**What you are asked to do**. Please write out the data that follows, word for word.

^^^^

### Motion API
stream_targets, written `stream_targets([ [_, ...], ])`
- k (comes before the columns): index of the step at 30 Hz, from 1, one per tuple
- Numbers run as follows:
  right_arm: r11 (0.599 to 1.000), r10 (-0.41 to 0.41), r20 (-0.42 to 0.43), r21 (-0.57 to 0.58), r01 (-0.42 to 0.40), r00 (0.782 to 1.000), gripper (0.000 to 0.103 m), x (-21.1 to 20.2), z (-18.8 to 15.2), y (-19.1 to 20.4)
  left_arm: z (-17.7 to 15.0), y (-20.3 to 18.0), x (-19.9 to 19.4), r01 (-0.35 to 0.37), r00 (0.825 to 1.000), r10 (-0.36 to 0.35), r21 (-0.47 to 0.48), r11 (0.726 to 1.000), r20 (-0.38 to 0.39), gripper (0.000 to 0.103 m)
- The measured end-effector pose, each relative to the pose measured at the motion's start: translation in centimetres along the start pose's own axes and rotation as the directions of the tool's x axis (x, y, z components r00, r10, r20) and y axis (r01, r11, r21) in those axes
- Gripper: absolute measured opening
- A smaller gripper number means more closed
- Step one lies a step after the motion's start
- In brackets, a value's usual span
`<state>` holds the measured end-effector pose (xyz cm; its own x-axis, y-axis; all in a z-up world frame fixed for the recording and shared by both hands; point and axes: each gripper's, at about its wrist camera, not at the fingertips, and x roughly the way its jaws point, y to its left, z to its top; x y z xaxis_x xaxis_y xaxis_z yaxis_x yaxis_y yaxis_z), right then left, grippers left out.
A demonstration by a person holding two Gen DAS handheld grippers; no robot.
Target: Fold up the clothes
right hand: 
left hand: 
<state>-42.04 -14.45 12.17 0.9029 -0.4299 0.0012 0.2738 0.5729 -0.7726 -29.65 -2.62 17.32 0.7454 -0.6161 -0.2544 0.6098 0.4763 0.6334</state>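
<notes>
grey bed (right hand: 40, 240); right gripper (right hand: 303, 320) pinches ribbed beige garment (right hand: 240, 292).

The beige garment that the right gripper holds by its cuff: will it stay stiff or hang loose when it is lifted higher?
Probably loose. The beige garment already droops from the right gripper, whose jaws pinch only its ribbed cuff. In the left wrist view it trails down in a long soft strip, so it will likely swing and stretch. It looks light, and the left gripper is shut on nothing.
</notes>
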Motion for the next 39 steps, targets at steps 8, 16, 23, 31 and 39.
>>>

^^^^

**Exercise result**.
### Motion API
stream_targets, written `stream_targets([ [_, ...], ])`
- k (comes before the columns): index of the step at 30 Hz, from 1, one per tuple
- Numbers run as follows:
  right_arm: r11 (0.599 to 1.000), r10 (-0.41 to 0.41), r20 (-0.42 to 0.43), r21 (-0.57 to 0.58), r01 (-0.42 to 0.40), r00 (0.782 to 1.000), gripper (0.000 to 0.103 m), x (-21.1 to 20.2), z (-18.8 to 15.2), y (-19.1 to 20.4)
  left_arm: z (-17.7 to 15.0), y (-20.3 to 18.0), x (-19.9 to 19.4), r01 (-0.35 to 0.37), r00 (0.825 to 1.000), r10 (-0.36 to 0.35), r21 (-0.47 to 0.48), r11 (0.726 to 1.000), r20 (-0.38 to 0.39), gripper (0.000 to 0.103 m)
- The measured end-effector pose, each relative to the pose measured at the motion's start: translation in centimetres along the start pose's own axes and rotation as the directions of the tool's x axis (x, y, z components r00, r10, r20) and y axis (r01, r11, r21) in those axes
- Gripper: absolute measured opening
- A smaller gripper number means more closed
- Step one lies a step after the motion's start
- In brackets, a value's usual span
`<state>` holds the measured end-effector pose (xyz cm; its own x-axis, y-axis; all in a z-up world frame fixed for the recording and shared by both hands; point and axes: each gripper's, at about its wrist camera, not at the fingertips, and x roughly the way its jaws point, y to its left, z to its top; x y z xaxis_x xaxis_y xaxis_z yaxis_x yaxis_y yaxis_z), right then left, grippers left out.
A demonstration by a person holding two Gen DAS handheld grippers; no robot.
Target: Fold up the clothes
right hand: 
left hand: 
<state>-42.04 -14.45 12.17 0.9029 -0.4299 0.0012 0.2738 0.5729 -0.7726 -29.65 -2.62 17.32 0.7454 -0.6161 -0.2544 0.6098 0.4763 0.6334</state>
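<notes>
grey bed (right hand: 40, 240); right gripper (right hand: 303, 320) pinches ribbed beige garment (right hand: 240, 292).

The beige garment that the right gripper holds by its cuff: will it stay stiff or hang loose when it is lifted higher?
Probably loose. The beige garment already droops from the right gripper, whose jaws pinch only its ribbed cuff. In the left wrist view it trails down in a long soft strip, so it will likely swing and stretch. It looks light, and the left gripper is shut on nothing.
</notes>
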Motion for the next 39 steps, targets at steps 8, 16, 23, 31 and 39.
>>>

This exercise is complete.